Behind where I sit is a wall lined
with books, much science fiction, books about WW2, London, H G Wells and California,
together with assorted books I cannot even begin to catalogue. I no longer throw
books away, because seven years ago my wife and I moved house 5,000 miles, and abandoned
over 1,000 books in the process, saying we would not need them again. We were
wrong.
Most of the reference books are downstairs
in a place that would be a library if it weren’t our living room. They are
downstairs so that if I want to look something up it forces me to get up and
walk downstairs, taking minimal exercise, but taking it. Here are Butler’s Lives of the Saints (12 volumes),
a complete Oxford English Dictionary,
numerous dictionaries of other languages, Brewer’s
Dictionary of Phrase and Fable, the 6th ed. Shorter Oxford (the dictionary to which I usually turn if the 3rd
ed. upstairs doesn’t serve for any reason), Collins English Dictionary (it sometimes has better word definitions than
Oxford), a magisterial encyclopaedia of the grape, the Oxford Companion to English literature and Oxford Book of Quotations. There is also a Concise Dictionary of
National Biography, Oxford Dictionary
of Nursery Rhymes, Oxford Companion
to Music, Kobbe’s Complete Opera Book,
Fowler, Gowers and others.
Why do I need all these books?
Surely one can look anything up on the internet? The simple answer is, no you
cannot. If you want the correct etymology of a word (the plural of “dwarf”

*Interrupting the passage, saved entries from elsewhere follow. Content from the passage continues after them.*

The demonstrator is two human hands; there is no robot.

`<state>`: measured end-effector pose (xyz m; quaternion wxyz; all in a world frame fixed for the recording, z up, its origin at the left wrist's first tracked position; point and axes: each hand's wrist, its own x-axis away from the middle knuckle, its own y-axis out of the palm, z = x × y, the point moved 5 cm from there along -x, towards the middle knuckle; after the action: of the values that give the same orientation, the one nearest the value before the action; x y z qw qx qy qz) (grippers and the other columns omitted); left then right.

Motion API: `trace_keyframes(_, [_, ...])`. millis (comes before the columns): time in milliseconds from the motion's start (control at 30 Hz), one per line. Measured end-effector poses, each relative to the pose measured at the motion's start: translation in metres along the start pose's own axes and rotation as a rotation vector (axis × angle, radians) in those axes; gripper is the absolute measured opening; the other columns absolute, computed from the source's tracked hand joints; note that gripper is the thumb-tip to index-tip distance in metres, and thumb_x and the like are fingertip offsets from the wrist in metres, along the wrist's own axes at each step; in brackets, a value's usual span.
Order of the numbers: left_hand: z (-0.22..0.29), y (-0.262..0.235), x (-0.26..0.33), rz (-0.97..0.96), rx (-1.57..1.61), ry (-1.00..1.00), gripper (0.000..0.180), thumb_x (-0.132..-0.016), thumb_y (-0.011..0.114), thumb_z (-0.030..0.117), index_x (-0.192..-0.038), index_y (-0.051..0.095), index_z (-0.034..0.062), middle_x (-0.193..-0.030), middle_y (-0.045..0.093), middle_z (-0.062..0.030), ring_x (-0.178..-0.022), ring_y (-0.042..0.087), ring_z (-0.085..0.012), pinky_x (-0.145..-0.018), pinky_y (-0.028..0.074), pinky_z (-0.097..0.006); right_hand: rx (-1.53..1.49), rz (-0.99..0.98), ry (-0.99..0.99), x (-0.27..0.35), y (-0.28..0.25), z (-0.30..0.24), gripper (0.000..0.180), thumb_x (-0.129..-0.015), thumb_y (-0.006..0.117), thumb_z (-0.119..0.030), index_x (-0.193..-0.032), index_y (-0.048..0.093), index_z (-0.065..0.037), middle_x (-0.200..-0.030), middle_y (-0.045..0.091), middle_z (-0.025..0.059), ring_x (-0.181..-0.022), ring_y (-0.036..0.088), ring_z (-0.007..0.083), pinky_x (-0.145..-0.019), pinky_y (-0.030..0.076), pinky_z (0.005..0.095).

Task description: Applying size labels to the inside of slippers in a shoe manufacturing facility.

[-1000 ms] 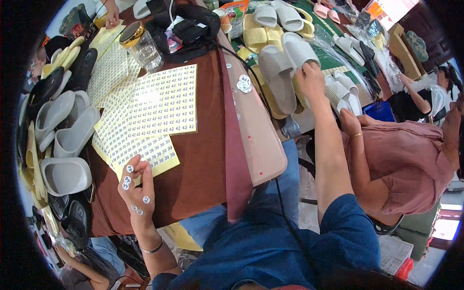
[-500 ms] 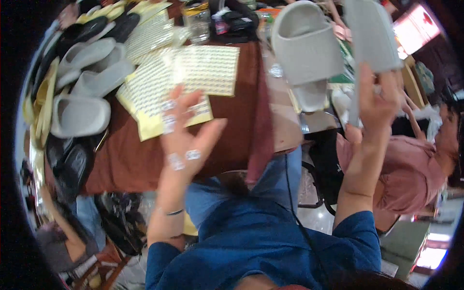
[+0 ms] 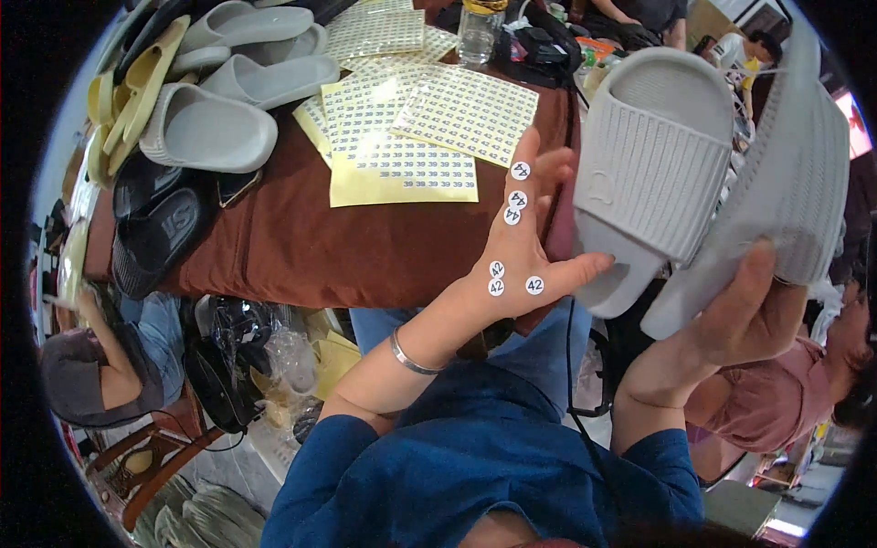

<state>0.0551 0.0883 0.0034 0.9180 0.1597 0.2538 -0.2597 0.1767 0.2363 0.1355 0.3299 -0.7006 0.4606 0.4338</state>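
My left hand [image 3: 525,247] is raised at the table's right edge, fingers stretched and thumb spread. Several small round white stickers with dark print cling to its back and index finger. Its thumb tip overlaps the narrow lower end of a grey ribbed slide slipper [image 3: 653,173]; whether it touches cannot be told. Farther right, my right hand [image 3: 754,315] grips a second grey slide slipper [image 3: 786,192], tilted upright with its ribbed side showing. The two slippers overlap in view. Yellowish sheets of round stickers [image 3: 402,187] lie fanned out beyond my left hand.
A brown cloth [image 3: 320,265] covers the table. Grey slippers [image 3: 215,128], yellow slippers [image 3: 146,87] and black slippers [image 3: 164,228] crowd its left side. A clear jar [image 3: 480,36] stands at the back. Other people sit left and right, including one in a pink top [image 3: 776,402].
My left hand has moved right, from over the sticker sheets to beside the slippers. My right hand has come lower and nearer with its slipper. The view has shifted left.
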Motion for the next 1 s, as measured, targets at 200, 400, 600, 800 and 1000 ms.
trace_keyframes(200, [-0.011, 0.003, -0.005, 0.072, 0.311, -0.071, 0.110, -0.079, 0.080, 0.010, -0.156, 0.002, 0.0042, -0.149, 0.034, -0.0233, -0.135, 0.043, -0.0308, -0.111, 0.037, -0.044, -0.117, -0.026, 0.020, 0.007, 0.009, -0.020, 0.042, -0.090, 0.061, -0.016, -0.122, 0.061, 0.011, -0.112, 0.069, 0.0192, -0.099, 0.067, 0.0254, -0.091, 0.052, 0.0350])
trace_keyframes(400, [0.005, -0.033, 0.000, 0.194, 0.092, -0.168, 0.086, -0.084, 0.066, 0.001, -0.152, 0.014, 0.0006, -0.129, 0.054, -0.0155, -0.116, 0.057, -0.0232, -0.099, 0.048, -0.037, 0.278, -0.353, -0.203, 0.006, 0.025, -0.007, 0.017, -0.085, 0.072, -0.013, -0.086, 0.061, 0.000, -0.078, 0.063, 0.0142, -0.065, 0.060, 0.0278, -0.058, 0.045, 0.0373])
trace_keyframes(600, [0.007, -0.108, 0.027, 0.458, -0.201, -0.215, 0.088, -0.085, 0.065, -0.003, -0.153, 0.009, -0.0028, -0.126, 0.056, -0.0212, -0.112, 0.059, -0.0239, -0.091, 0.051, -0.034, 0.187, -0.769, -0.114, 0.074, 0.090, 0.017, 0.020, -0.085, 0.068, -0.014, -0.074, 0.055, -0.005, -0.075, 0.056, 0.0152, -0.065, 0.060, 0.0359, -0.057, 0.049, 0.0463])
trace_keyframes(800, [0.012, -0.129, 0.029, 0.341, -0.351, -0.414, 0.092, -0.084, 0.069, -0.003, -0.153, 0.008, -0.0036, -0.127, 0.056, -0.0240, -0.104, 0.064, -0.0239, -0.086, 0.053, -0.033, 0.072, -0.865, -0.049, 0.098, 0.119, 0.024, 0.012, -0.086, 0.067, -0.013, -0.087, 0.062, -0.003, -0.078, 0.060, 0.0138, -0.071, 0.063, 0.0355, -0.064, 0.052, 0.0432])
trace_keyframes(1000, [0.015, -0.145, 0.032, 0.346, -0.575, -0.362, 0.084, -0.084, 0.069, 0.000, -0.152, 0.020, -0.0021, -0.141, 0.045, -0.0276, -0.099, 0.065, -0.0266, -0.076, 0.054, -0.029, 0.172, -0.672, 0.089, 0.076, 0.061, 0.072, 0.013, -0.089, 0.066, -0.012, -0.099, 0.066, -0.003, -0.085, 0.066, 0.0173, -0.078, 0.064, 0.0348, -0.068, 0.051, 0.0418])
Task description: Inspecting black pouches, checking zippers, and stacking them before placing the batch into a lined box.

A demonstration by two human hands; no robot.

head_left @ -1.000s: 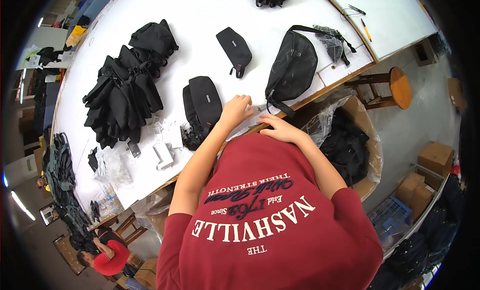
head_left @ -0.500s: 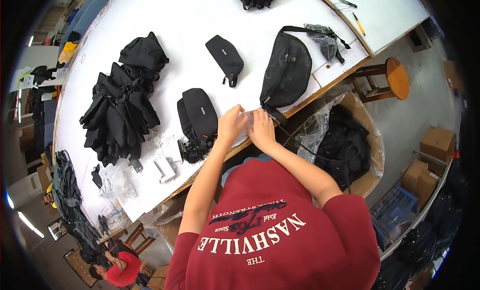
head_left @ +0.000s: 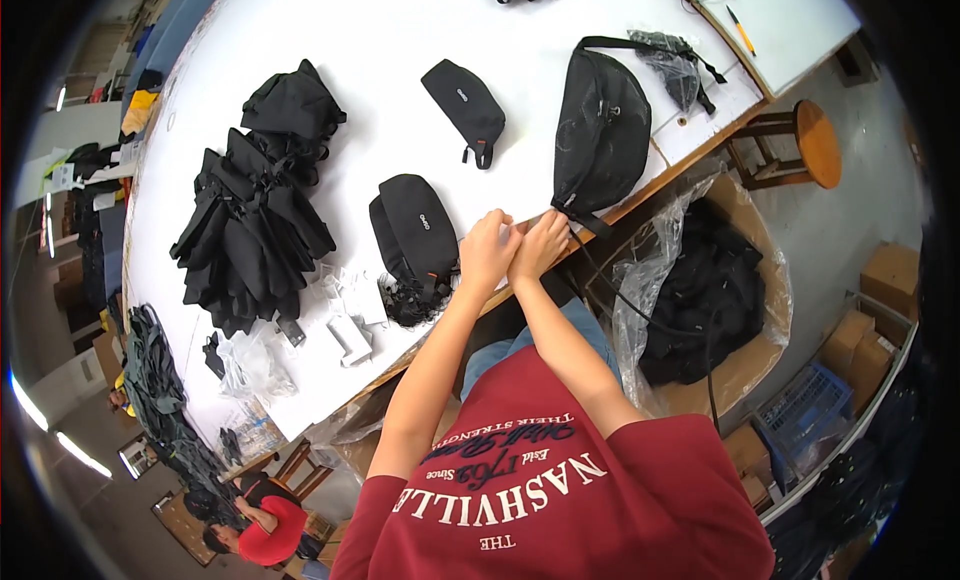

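Passage: I see bare white table (head_left: 400, 40) in the upper centre of the frame. Blocking: heap of black bags (head_left: 250, 230) at left, large black bag (head_left: 600, 130) at right, smaller pouch (head_left: 465, 105) between.

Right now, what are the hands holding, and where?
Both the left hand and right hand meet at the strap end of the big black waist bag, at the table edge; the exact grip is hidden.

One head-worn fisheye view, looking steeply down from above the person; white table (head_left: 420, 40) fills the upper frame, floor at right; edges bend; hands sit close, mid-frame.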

springs to mind) you will try in vain. If you need details of the life of an
obscure saint, or an obscure English engineer, you may have difficulty on the
Internet. Similarly if you want an authoritative discussion of the origins of
“Jack and Jill went up the hill” (I did a few days ago) you need the Opies’
marvellous reference work. There is a second answer: I like reference books.
All of this paraphernalia,
together with the Internet (accessed via Safari, Opera, Firefox and Chrome
depending on my needs) forms an extended memory. I no longer need to remember
details, nor to make many notes. The only difficulty is knowing where I looked
something up, in case I need to document it. Scrivener can do this but my way
is simpler. When I look things up on the internet I bookmark relevant
references until I have finished with whatever I am writing. Easy, fast and
reliable.
When I have finished a piece I
read it out loud to myself. That often sends me back for a further round of
changes.
My writing habits are erratic. I
revise in the morning, before breakfast, or in the middle of the night if I
can’t sleep. If I have a creative spurt I spend all day at my computer, but
sometimes days or weeks pass when I achieve little. Sometimes I listen to music
or watch old movies, and but mostly I read. I don’t recommend my compositional
methods to anyone, but they seem to be tolerably effective for a person whose
prose style in first drafts is as dull as ditchwater (or ditch-water).